リラとリランドの呼び方を意図的に混ぜて使っています。もしかしたら気になるかも知れませんが脱字ではありませんのでお気になさらないで下さい。

 ※フリジア視点になります。


「さて、牽制も済んだし挨拶回りでもしてこようか」


 お兄様の言葉にチラリとホール内に視線を走らせる。私とリラのやり取りを見て、悔しそうにしているご令嬢や、落胆しているご令嬢、表情は変えずにこちらの様子を伺っているご令嬢と、リランド狙いだったであろうご令嬢達のリアクションは様々だが、私が挨拶だけで潔く引き下がったのを見て誰もリラには近付く様子はない。

 牽制は成功ね。


「そうね。欠席の夫に代わって婚約の挨拶周りをしていかなくちゃ」


 本来であればエスコートはリラがしてくれる筈なのだけれど、今回は仕方ない。リラが居ないと分かっていて出席することにしたのだから。まぁ、お兄様にエスコートされるのもかなりステータスは高いから問題はないのだけれど。

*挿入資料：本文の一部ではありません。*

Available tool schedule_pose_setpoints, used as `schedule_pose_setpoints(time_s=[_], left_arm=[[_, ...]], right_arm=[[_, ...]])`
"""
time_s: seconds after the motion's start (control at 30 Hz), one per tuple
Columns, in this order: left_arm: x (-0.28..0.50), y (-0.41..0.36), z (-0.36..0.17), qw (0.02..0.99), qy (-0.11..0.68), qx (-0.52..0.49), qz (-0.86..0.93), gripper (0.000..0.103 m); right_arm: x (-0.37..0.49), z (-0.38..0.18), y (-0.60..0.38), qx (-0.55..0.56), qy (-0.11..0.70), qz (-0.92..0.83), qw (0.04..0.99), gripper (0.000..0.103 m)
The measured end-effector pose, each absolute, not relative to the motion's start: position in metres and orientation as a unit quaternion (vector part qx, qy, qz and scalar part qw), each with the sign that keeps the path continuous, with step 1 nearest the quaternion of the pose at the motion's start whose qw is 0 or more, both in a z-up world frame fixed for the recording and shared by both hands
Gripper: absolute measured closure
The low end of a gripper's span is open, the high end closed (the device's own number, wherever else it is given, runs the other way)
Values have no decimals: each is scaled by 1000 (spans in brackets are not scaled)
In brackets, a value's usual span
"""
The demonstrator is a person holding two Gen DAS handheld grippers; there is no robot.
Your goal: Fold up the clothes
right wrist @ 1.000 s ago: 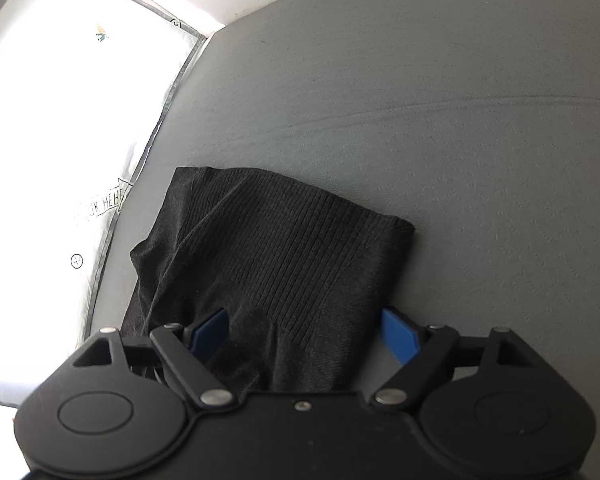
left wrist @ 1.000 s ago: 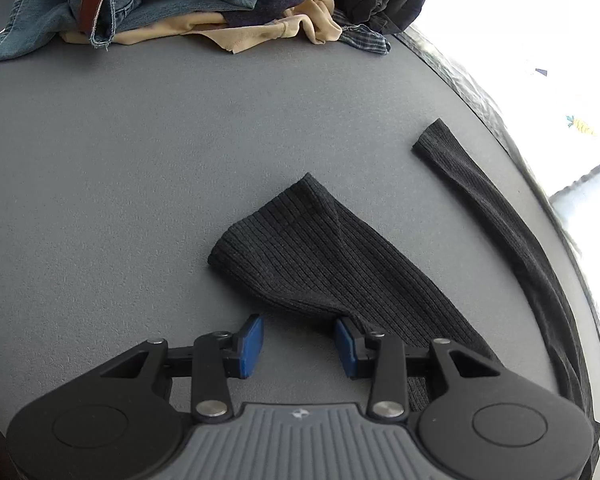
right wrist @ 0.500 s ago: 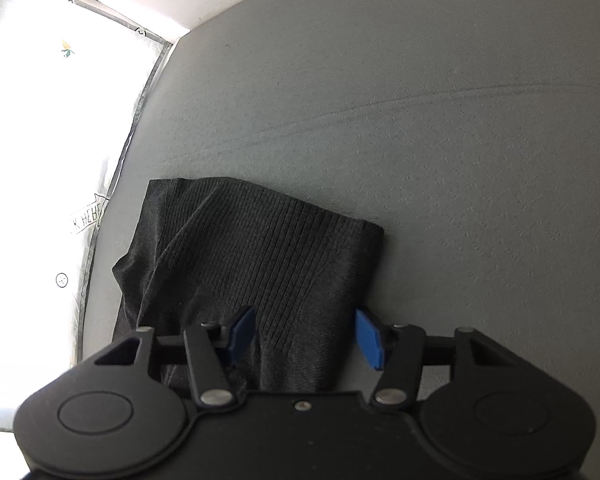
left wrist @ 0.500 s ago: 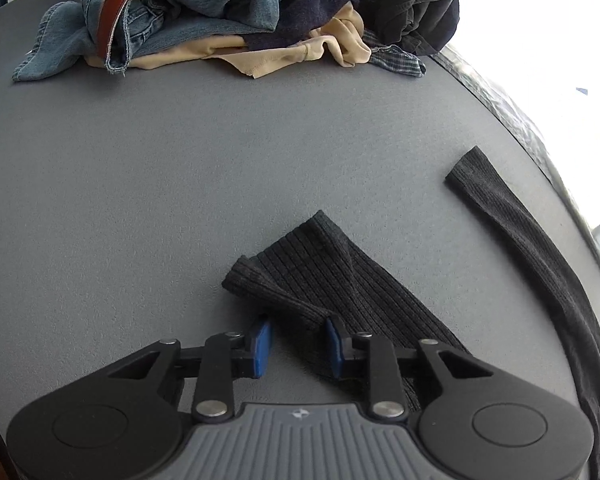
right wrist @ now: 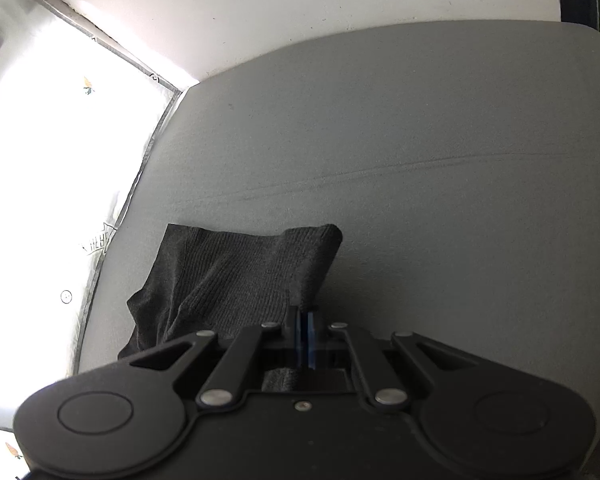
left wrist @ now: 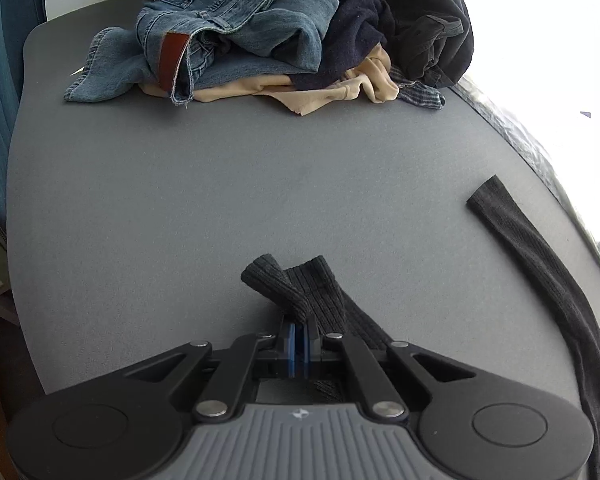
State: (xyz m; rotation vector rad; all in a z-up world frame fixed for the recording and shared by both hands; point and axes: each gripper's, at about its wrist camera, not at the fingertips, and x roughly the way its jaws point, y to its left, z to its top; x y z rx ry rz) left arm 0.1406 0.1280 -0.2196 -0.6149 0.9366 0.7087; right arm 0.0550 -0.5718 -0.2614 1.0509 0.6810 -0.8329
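A black ribbed knit garment lies on the grey table (left wrist: 220,200). In the left wrist view its cuff end (left wrist: 300,288) is bunched and pinched between the blue pads of my left gripper (left wrist: 299,330), which is shut on it. A long sleeve (left wrist: 540,264) of the same garment trails along the table's right edge. In the right wrist view another part of the black garment (right wrist: 240,280) is lifted into a fold, and my right gripper (right wrist: 305,326) is shut on its edge.
A heap of clothes (left wrist: 280,40) sits at the far end of the table: blue jeans, a tan garment, dark navy and black pieces. The table edge and bright window area (right wrist: 60,200) lie to the left in the right wrist view.
Both grippers went from open around the black fabric to shut on it. Each has lifted slightly, bunching the cloth up off the table.
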Motion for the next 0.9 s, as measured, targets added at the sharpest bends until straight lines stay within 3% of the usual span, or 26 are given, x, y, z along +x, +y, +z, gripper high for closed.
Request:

「私のエスコートのせいでお兄様もご令嬢とお近づきになれませんわね」

「可愛い妹の為だ。仕方ないさ」


 軽く嫌みったらしく言ってみるが、このどこまでも優秀なお兄様は爽やかな笑顔でさらりとかわす。

 内心では助かったと思っているくせに。あくまでもリラを諦める気のないこの兄は、未だに婚約の話は全てのらりくらりとかわしている。

 兄だけではない。先程会って挨拶を交わしたが、ラーシュ兄弟も王子2人も諦める気はまだないらしい。

 全く私の夫はモテすぎて困る。


 お兄様と共に両家と付き合いのある家の方々に挨拶をして回る。好意的な方もいれば、娘をリランドに嫁がせようとしていた方のご令嬢は敵意剥き出しだったりもした。流石に親御さんは態度には出ていなかったが。まぁ、貴族の政略結婚なんて、他にも条件の良い相手がいれば候補が1人こけたくらいで親は気にしないだろう。娘の方はリランドに惚れ込んでいればそうはいかないが。


 この、今目の前に居るライラ・クリゾンテームなんてまさにその筆頭ではないだろうか。


「この度はご婚約おめでとうございます。いやぁ、先程挨拶を交わされてる姿を拝見しましたが、お似合いでいらっしゃる」

「ありがとうございます。リランド様はとても優れたお方ですから、私も妻として恥ずかしくないように精進しなければと思っております」


 クリゾンテーム男爵と奥方は嘘の無さそうな笑顔で祝いの言葉をくれた。恐らくこのご夫妻の言葉に嘘はない。社交界でもクリゾンテーム男爵夫妻の人柄の良さは評判だ。

 男爵自身は有能なのに嘘のつけない性格で、騙しあいが常の貴族社会では出世できていないと言う。なんとも損な人だ。

 第2夫人を娶ったのも、夫人の生家での不遇な扱いを見かねての事だと言うし。それを許す第1夫人の心の広さも凄すぎる。


 先程から敵意剥き出しのライラ・クリゾンテームの隣には、瓜二つの顔で興味なさげな双子の片割れ、ナタリエ・クリゾンテーム。2人の後ろに所在なさげな雰囲気で居るのが第2夫人の娘のカナリー・クリゾンテーム。


 正直上の2人よりも断然可愛い。赤毛に灰青色の目という目を引かない配色だが、そんなもの気にならないくらい顔立ちが可愛い。不安げな様子が庇護欲を掻き立てる。あ、私より年上だけれど。


「カナリー様。もしやご気分が優れないのですか?」


 男爵とはお兄様が話しているのでこの隙にとカナリーに声を掛けた。

 まさか声を掛けられるとは思っていなかったのか、カナリーがびくりと体を震わせこちらを見た。


「あ、は、はい。あ、いえ、そんなことは…」


 私達相手に気分が悪いなどと言ったらまずいと思ったのか、肯定を改めて否定する。

 まぁ、貴女の姉は大分気分の悪さを全面に押し出してるけれども。


「カナリーはこの様な場に出たのは初めてですので、緊張しているのでしょう。よろしければ外の空気を吸わせてやっても?」

「お気になさらないで下さい。私も初めて他所のお宅にお呼ばれした時は緊張致しました。カナリー様。中庭は花も見事で気が休まりますわ。少し休憩なされては?」


 にっこり笑ってそう言うと、カナリーは安心したのか少し表情を和らげた。


「はい。では、お言葉に甘えさせて頂きます。失礼致します」


 そう言って可愛らしく淑女の礼をして、中庭へと向かっていった。


「では、私達も失礼します」


 お兄様がそう言って礼をするので、私もならって礼をする。

 男爵夫妻も双子も礼をした。ライラは最後まで敵意剥き出しだった。貴女は親を見習いなさいよ。


「どうだった?ライラ嬢は?」


 一見爽やかな、しかし身内の目にはわかる意地の悪い笑顔を浮かべてお兄様が聞いてくる。


「あんなの相手になりませんわ。カナリー様がライバルだったら手強いでしょうけれど」

「あんなに気弱な方はリランドになんか怖くて近づけないだろうよ」


 確かに。あの気弱さではご令嬢に囲まれるリランドには近付けない。

 でもリラはカナリーを見たら絶対守ってあげたくなるわ!下手したらクリゾンテーム男爵みたいに不憫に思って娶っちゃうかもしれないわ!

 …流石にそれはないか。そもそもリラ女だし。バレたらまずいものね。

 そう。リラは女なのだ。正式に婚約したとはいえ、1番油断ならないのは…。


「お兄様。リランドは私の夫ですからね」

「なんだい改まって。分かっているよ」


 そう言ってお兄様はやはり一見爽やかな、しかし本心の全く読めない笑顔を浮かべたのだった。




















フリジア、ファインプレーです。